Under Regulation S-P, registrants are required to provide customers with an accurate description of their privacy policies, and practices at the time a relationship is established (“Initial Privacy Notice”) and on an annual basis during the continuation of the customer relationship (“Annual Privacy Notice”). The Privacy Notice must include an explanation of the customer’s right to opt out of some disclosures of non-public personal information that the registrant collects about the customer, to non-affiliated third parties (“Opt-Out Notice”).
OCIE staff observed registrants that either did not provide Initial Privacy Notices, Annual Privacy Notices and Opt-Out Notices to their customers or provided notices that did not accurately reflect firms’ policies and procedures or include information about a customer’s right to opt out of the registrant sharing their non-public personal information with non-affiliated third parties.
The Safeguards Rule of Regulation S-P requires registrants to adopt written policies and procedures that are reasonably designed to ensure the security and confidentiality of customer records and information. These also protect against any anticipated threats or hazards to the security or integrity of customer records and information and protect against unauthorized access of the customer records or information that could result in substantial harm or inconvenience to any customer.
OCIE staff observed the following common issues with registrants’ written policies and procedures:
Personal devices: Registrants did not have policies and procedures that addressed how employee personal devices were to be properly configured to safeguard customer information regularly stored and maintained on employees’ personal laptops.

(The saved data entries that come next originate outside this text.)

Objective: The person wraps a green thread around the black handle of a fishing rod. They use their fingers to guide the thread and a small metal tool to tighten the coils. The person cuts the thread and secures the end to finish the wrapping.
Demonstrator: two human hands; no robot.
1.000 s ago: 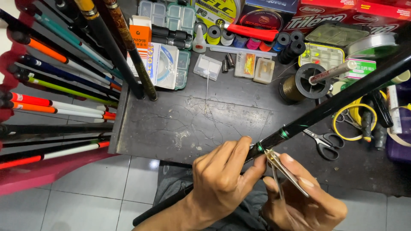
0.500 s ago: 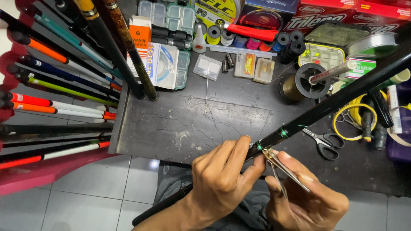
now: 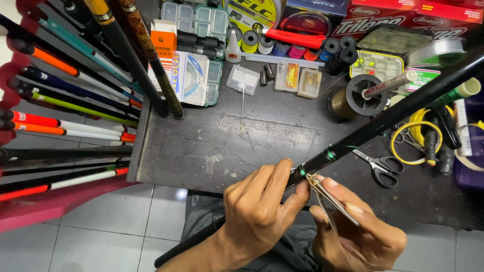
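While the left hand (image 3: 259, 211) grips the black rod (image 3: 383, 118), tweezers (image 3: 330, 199) touch it.
The right hand (image 3: 360, 234) pinches the tweezers nearly closed.

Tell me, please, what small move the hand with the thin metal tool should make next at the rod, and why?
Probably close the thin metal tool at the green band on the long black rod: the right hand holds its tips right there, while the left hand grips the rod beside it.
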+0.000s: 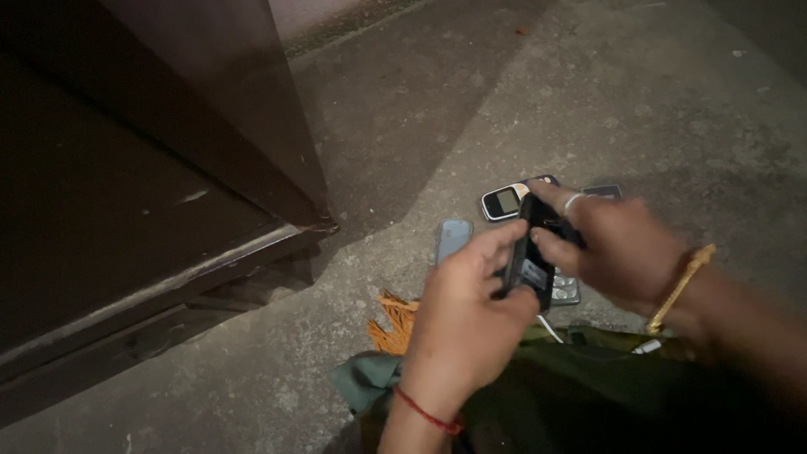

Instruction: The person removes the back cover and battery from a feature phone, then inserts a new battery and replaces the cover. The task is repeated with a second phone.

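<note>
My left hand, a red thread at its wrist, grips the lower end of a small black phone held upright above the concrete floor. Over the phone's upper part my right hand presses, with a ring on one finger and a gold bracelet at the wrist. On the floor behind lie a small white-edged phone with a lit-looking screen, a grey-blue phone cover, a dark flat piece and a keypad phone, partly hidden by my hands.
A dark brown metal door stands open at the left, its lower edge near the floor. An orange tasselled cloth and a dark green cloth with a white cable lie at the bottom.
</note>
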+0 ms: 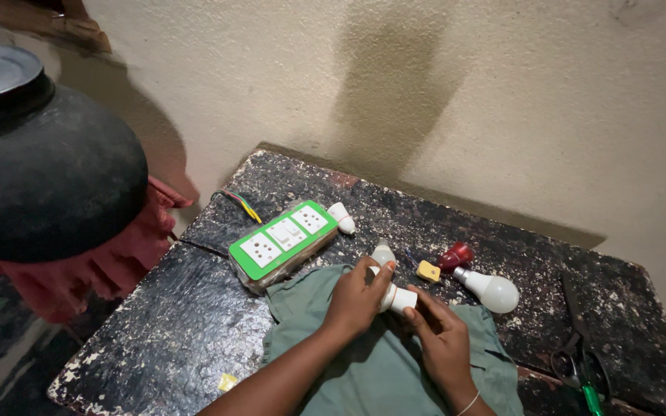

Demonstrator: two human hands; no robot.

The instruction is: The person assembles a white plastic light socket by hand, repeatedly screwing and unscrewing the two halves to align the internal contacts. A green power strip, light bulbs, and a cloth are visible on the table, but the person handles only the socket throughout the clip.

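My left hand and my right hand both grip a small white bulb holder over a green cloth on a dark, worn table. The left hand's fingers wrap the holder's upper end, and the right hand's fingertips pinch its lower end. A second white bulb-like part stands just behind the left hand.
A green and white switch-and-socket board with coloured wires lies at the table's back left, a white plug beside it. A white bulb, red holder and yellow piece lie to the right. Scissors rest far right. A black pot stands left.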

Electronic communications: Registrants did not have policies and procedures reasonably designed to prevent employees from regularly sending unencrypted emails to customers that contained a customer’s personally identifiable information (PII).
Training and monitoring: Employees were not properly trained and firms did not appropriately monitor policies and procedures that required customer information to be encrypted, password-protected and transmitted using only registrant-approved methods.
Unsecure networks: Policies and procedures did not prohibit employees from sending customer PII to unsecure locations outside of the registrants’ networks.
Outside vendors: Registrants failed to follow their own policies and procedures that required outside vendors to contractually agree to keep customers’ PII confidential.
PII inventory: Policies and procedures did not identify all systems on which the registrant maintained customer PII. Without this inventory, the registrant may have limited ability to adequately safeguard customer information.
Incident response plans: Written incident response plans did not address role assignments for implementing the plan, actions required to address a cybersecurity incident and assessments of system vulnerabilities.
Unsecure physical locations: Customer PII was stored in unsecure physical locations, such as in unlocked file cabinets in open offices.
Login credentials: Customer login credentials had been disseminated to more employees than permitted under firms’ policies and procedures.
Departed employees: In some instances, former employees of firms retained access rights after their departure. Therefore, they could access restricted customer information.